First you marinate half-inch thick tuna steaks in a mixture of dijon mustard, and orange juice, with pinches of tarragon, salt, and cayenne. While the tuna is soaking up flavor, sauté an onion in half-inch wedges and a small red bell pepper in half-inch strips in a bitter butter. When the onion starts to brown on the edges, stir a slog of balsamic vinegar with a tiny dab of honey. Then add orange juice and white wine. Lay the tuna steaks on top of this mixture, sprinkle with a bit of salt and cayenne, close the pressure cooker, and put it over high heat.

The instructions say to cook at pressure for 2-1/2 minutes for a slight pink center or 3 minutes for full cooked. Our steaks were fully cooked at 2-1/2 minutes, which is a shame, since we both like our tuna, not even pink, but red in the center.


The relish/sauce for the tuna was really tasty, the sweet of the cooked onions, bell peppers, and balsamic vinegar came together very nicely. I don't think I'll subject any more tuna steaks to the pressure cooker treatment, but I'd definitely consider making this sauce, maybe just in a skillet, to go with tuna steaks from the grill.

January starts a new year with Cookbook Countdown. Why don't you choose a book, or two, or more, from your cookbook shelf and join in?

Sunday, January 15, 2017

Cookbook Countdown: Peach Pudding

Dessert from the pressure cooker is an intriguing idea. I have marked a couple of recipes to try this month. Tonight I used one of my earliest pressure cooker cookbooks, Pressure Cooking is Pleasure Cooking, by Patricia Phillips.


I made Peach Pudding (p203).
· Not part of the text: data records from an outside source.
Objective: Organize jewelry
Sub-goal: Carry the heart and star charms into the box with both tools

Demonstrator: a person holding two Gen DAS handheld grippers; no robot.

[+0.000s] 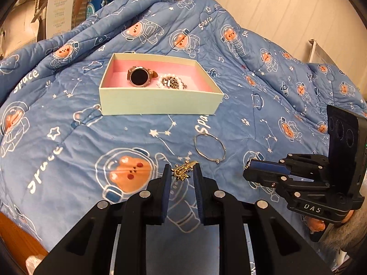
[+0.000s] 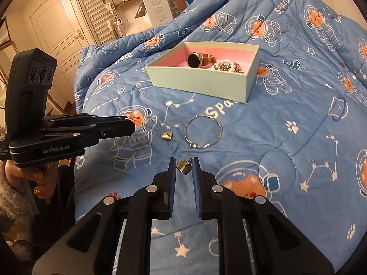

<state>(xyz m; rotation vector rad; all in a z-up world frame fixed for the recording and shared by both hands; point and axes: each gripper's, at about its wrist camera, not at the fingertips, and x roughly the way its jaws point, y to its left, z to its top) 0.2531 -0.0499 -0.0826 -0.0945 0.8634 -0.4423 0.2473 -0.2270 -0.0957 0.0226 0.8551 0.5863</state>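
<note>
We see pale green cardboard box [image 1: 160,102], pink lining, holding round-faced watch [image 1: 139,76] and pearl bracelet [image 1: 172,83]. Left gripper [image 1: 182,171] narrow around gold brooch [image 1: 182,171]; right gripper [image 2: 184,167] narrow around gold heart earring [image 2: 184,166].

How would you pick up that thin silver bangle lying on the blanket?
Pinch the bangle across its thin rim, coming straight down from above. It lies flat on the soft blanket, so one finger probably goes inside the hoop, one outside. Its near edge looks easiest, away from the box.
</note>
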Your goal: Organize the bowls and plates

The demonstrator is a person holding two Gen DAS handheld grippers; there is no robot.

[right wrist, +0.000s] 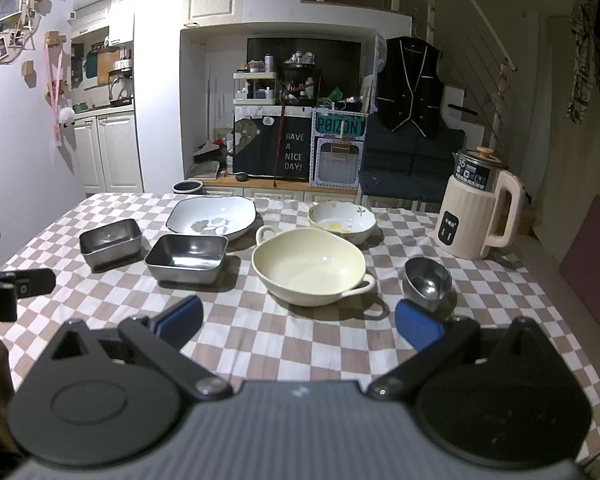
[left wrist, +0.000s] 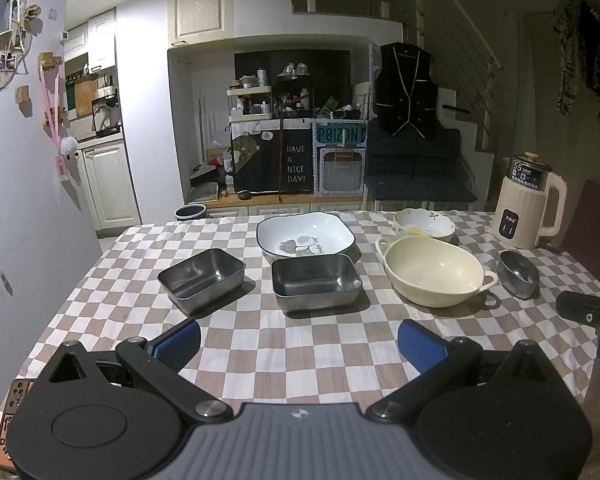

I didn't do the best job of this but it was quite tasty if not pretty. First of all, I neglected to butter the mold, so the pudding didn't come out in very good shape. 


And, I was a bit rushed putting it together and omitted the sugar and salt—oops. We served sprinkled a bit of brown sugar on at the table and it was fine. We used so little sugar that I'd guess that the sugar in the recipe could easily be reduced by half.

This pudding is quite easy to assemble. Sift together flour, baking powder, salt, and sugar. (I just stirred these together, overlooking the sugar and salt in my haste.) Cut in some butter. In a smaller bowl, beat two eggs lightly and add milk. Stir this into the flour mixture, then stir in sliced, canned peaches. Pour into a buttered mold. I used the middle of the three nested Pyrex bowls. It was slightly fuller than the 2/3 full recommended, but this turned out not to be a problem. Tightly cover the mold with aluminum foil. Place on a rack in the pressure cooker, add five cups of water, and close it up. 

A new technique to me, the pudding cooks for 15 minutes with no pressure, just letting the steam escape. Then you add the regulator or turn it to full pressure and let the dish cook for 30 minutes. Release the pressure quickly, remove the foil, and let the pudding stand before removing it from the bowl.

This is the pudding just out o the pressure cooker, which is in the sink on the right. On the left behind you can see the foil and the lid to the cooker. 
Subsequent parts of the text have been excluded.